» WHAT YOU HAVE TO DO
Any picture in the data below should be skipped, while every line is repeated exactly.

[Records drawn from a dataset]
== Segment start ==

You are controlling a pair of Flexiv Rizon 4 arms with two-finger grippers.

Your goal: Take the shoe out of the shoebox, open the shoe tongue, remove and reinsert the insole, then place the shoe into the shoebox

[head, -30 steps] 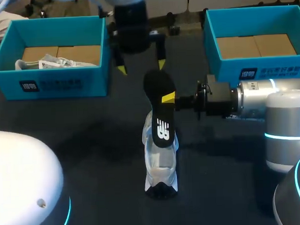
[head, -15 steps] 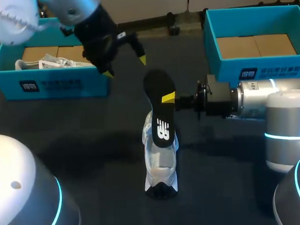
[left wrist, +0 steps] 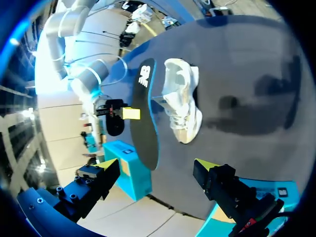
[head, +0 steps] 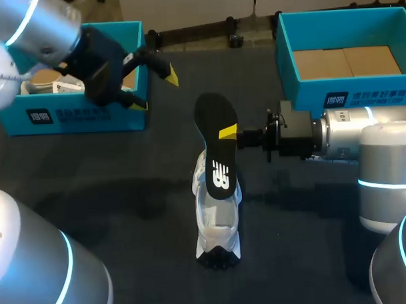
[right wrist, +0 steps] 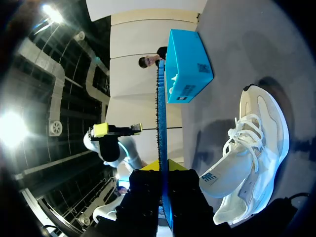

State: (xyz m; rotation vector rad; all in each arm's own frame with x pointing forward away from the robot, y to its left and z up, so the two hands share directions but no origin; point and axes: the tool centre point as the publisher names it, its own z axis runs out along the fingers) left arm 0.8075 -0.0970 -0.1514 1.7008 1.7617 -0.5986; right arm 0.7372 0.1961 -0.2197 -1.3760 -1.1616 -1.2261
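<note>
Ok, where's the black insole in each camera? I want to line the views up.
Head view: insole mid-table, over the white shoe, pinched by the right pincer.
Left wrist view: insole ahead of the open left pincer, beside the white shoe.
Right wrist view: insole edge-on in the right pincer, white shoe beside it.
Shared landmark: the white shoe.
</note>
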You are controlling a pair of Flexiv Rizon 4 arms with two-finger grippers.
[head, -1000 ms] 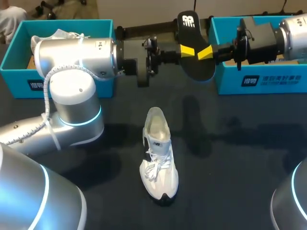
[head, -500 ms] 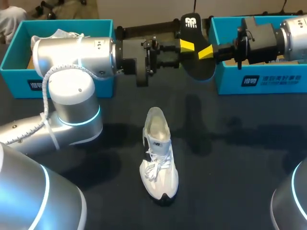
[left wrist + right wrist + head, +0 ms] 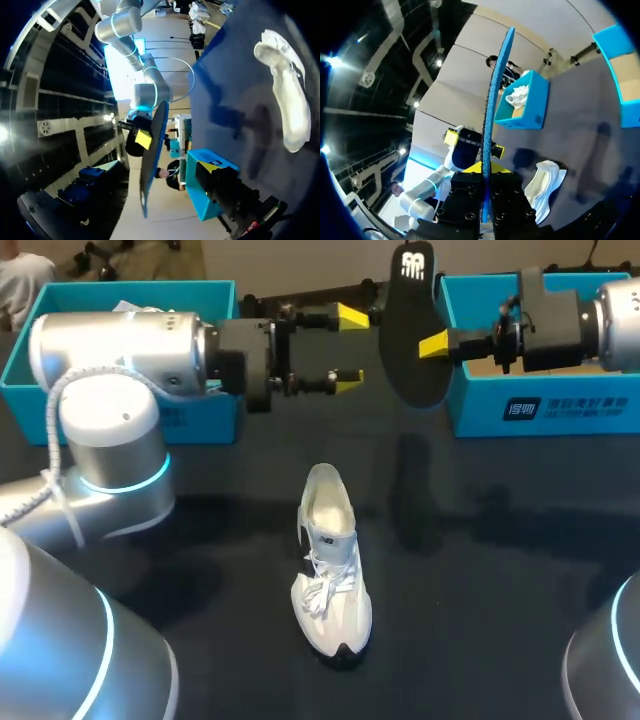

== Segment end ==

» WRITTEN SOLUTION
You are controlling a pair of Flexiv Rizon 4 arms with two-finger grippers.

Your goal: Take the shoe out of the shoebox, open the shoe tongue, remove and reinsert the insole, then place the shoe into the shoebox

[head, -30 steps] 
[head, -15 steps] 
[left wrist, +0 steps] 
[head, +0 steps] 
[right wrist, +0 steps] 

State: (xyz m; rotation vector rad; all in each arm's own frame with x pointing forward away from the robot, y to its left and z up, so the two hands share directions but no origin; point and axes: the tool centre point as the publisher names it, its own z axis runs out along the fingers) left arm 0.8075 -0.0970 -0.1514 1.7008 1.7617 -0.5986; right arm 0.7372 0.1961 -0.2197 -1.3760 -1.1616 -1.2261
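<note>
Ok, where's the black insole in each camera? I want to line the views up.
Head view: insole mid-table, over the white shoe, pinched by the right pincer.
Left wrist view: insole ahead of the open left pincer, beside the white shoe.
Right wrist view: insole edge-on in the right pincer, white shoe beside it.
Shared landmark: the white shoe.
</note>
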You are controlling a pair of Flexiv Rizon 4 arms with two-finger grippers.
[head, -1000 ms] 
[head, -500 ms] 
[left wrist + right wrist + head, +0 ms] 

The answer has been supplied in full.